MANY political predictions turn out to be wide of the mark. Sometimes, when the political pundits get the predictions right, it is not their fault. Predictions can be right for the wrong reasons – or through complete happenstance.
Very occasionally predictors are truly brilliant and hit the bullseye; the posh word then is "perspicacious". And the rarity with which that word is aired speaks for itself.
There is a very dark side to all this apparently light-hearted musing on life this Monday morning. The truly sad part is that it took a gun-toting yob, who joined other gun-toting yobs to rob a people's bank last Friday night, and in the process murdered the young father of a family who was doing his duty, to bring this point home.
I'll quicken up here and pull this together. Clearly, I'm talking about the brutal murder of Detective Garda Adrian Donohoe in Louth last Friday night. But less clearly, I'm talking about the predictions made just weeks ago about the coming political year, 2013.
Hands up, I number among all the other writers who wrote and spoke about exiting the EU- IMF bailout; getting a deal on bank debt; resolving the 30-year national confusion about abortion; keeping a troubled Fine Gael-Labour Coalition together; preparing for June 2014 local and European elections; and some other political odds and sods. Those items still stand as leading the 2013 political agenda – but one issue was universally missed.
What was the one we all missed? Well, the official term is "security".
Most of us know it as the ability to walk the streets safely, to go to the credit union or wherever without being robbed or worse, to eat, sleep and live in a sense of relative security. Hand-in-glove with this sense of security runs a need to know that our localities are being policed.
In saying all that, we must also acknowledge that Justice Minister Alan Shatter is right to say that this killing could happen outside any credit union anywhere on any Friday night. It could happen any time in the case of any shop, bar or other place reputed to have sums of cash.
But it did happen in the week which saw the beginning of the planned closure of 100 garda stations across the country. It happened in the week in which those unlikely rebels, the Association of Garda Sergeants and Inspectors, withdrew in frustration from public service pay and re-organisation talks. It happened as we picked up more intelligence generally about a lowering of morale in the ranks of the gardai.

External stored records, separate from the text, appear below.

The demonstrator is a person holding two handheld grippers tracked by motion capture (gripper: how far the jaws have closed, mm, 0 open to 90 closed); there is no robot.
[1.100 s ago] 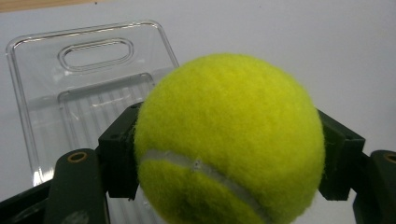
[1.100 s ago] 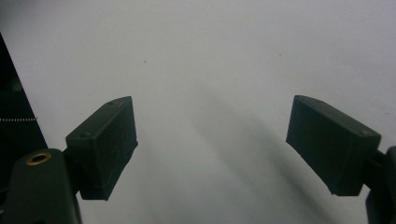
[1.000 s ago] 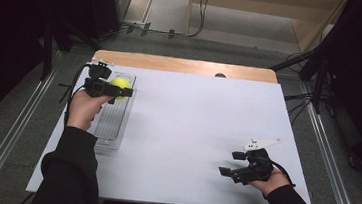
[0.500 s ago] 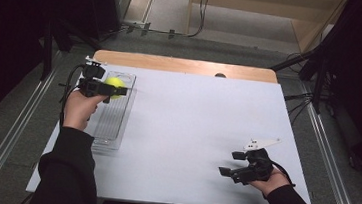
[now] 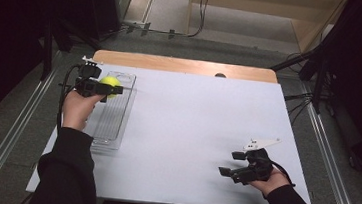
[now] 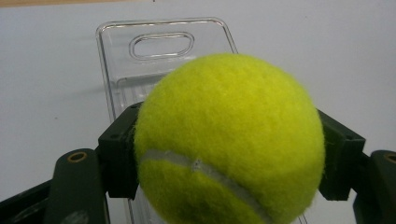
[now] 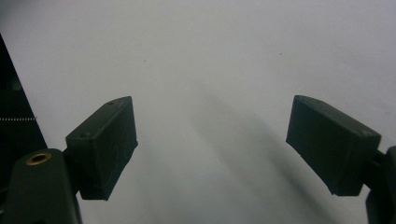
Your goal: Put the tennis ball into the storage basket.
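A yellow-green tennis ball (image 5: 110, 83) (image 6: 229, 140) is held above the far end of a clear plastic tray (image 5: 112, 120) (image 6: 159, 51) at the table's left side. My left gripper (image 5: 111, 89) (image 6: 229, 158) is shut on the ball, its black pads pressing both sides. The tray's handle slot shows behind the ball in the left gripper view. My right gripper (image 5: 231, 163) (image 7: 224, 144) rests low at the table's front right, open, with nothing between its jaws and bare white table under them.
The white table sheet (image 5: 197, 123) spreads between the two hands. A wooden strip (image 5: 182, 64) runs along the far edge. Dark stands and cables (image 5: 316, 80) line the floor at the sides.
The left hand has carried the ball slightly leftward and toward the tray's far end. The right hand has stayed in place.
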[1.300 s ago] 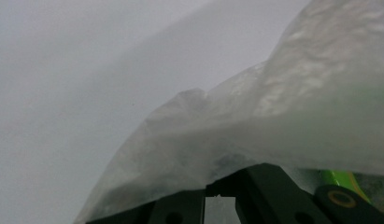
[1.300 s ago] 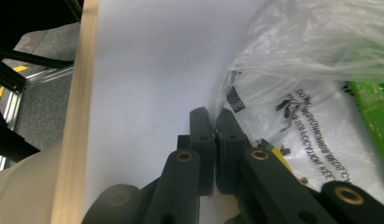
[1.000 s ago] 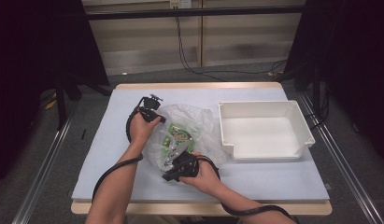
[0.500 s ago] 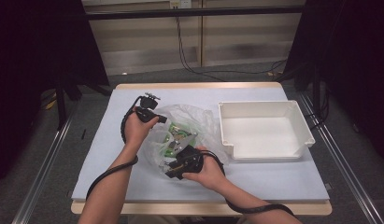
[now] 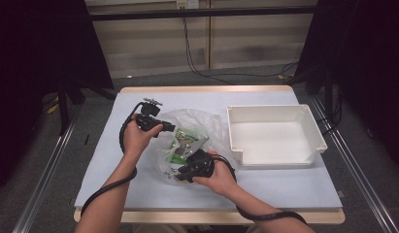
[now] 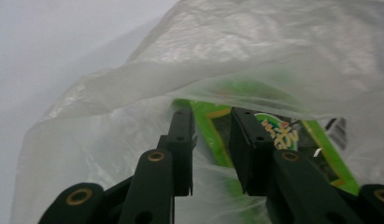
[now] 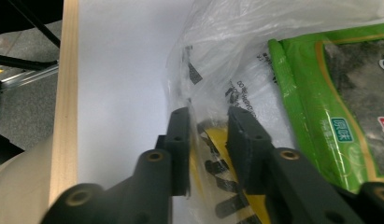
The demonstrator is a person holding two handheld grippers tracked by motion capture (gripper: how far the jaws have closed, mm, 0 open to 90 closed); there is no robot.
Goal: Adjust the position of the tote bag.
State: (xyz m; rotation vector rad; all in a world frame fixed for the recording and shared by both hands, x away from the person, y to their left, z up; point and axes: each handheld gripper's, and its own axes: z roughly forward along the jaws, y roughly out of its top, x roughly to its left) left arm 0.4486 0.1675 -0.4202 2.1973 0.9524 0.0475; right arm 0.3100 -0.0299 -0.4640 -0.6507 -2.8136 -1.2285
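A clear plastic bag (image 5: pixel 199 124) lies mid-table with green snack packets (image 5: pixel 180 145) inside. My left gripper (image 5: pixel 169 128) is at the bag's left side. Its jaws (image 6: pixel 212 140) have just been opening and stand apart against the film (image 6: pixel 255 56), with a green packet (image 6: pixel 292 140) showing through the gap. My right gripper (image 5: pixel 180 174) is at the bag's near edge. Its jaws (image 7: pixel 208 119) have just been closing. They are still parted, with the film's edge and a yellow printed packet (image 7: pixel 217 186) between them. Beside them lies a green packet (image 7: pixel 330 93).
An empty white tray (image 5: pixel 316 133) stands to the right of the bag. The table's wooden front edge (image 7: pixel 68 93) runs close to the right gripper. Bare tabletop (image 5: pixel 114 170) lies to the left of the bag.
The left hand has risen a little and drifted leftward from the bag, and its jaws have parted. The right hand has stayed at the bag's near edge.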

We have known for a long time about the continuing threat of drug gangs, and other criminality going on across the country. We have known about the roaming gangs of robbers carrying out crude raids on vulnerable people. We have also known about the merger and overlap of these activities with those so-called "dissident republicans" – atrocious abuse of language though that term is.
It took Adrian Donohoe's murder to put a shape on a growing national unease about ordinary people's security. It took that not-entirely-unexpected atrocity to sharpen the focus in an overdue national debate. Amid the near-universal sadness at the death of a decent family man, there is an opportunity for a level-headed political debate which must begin as soon as is decent.
There is a certain realpolitik which will inform any such debate. Yesterday saw the publication of two opinion polls which brought mixed news for the Government. It was universally bad news for Labour, whose slide continues. Fine Gael has grounds for arguing that it is not such bad news at all – given that its work of two years has been the universal dishing out of cutbacks and other misery.
But Fine Gael TDs, who are reminded every week about this public fear of crime at their clinics, will have noticed a source of great potential worry in these surveys. It is that Fianna Fail is creeping back in to the public's regard.
In fact, if you want to set more store by the 'Behaviour & Attitudes' poll for the ' Sunday Times', the Fine Gael-Fianna Fail gap is just 2pc. Even if you want to go with the 'RedC' survey for the 'Sunday Business Post' the gap is just 7pc.
Let's recall that in the February 2011 General Election Fine Gael polled 36pc, returning 76 TDs, to Fianna Fail's 17pc and 20 TDs.
For so many voters, Fine Gael is nothing if not the party of law and order. They are the ones who delivered an unarmed civilian police force and a concept of consensual law and order with which the bulk of us agree.
Mr Shatter is right to argue that this country has to continue cutting public expenditure. This coming year we are set to borrow €12bn from our EU partners to maintain public services, including policing. He and senior garda managers have to find ways of doing more with less.
But the events of the weekend remind us that there are limits to everything – especially security spending cutbacks.
It is time for some serious thinking and talking about policing.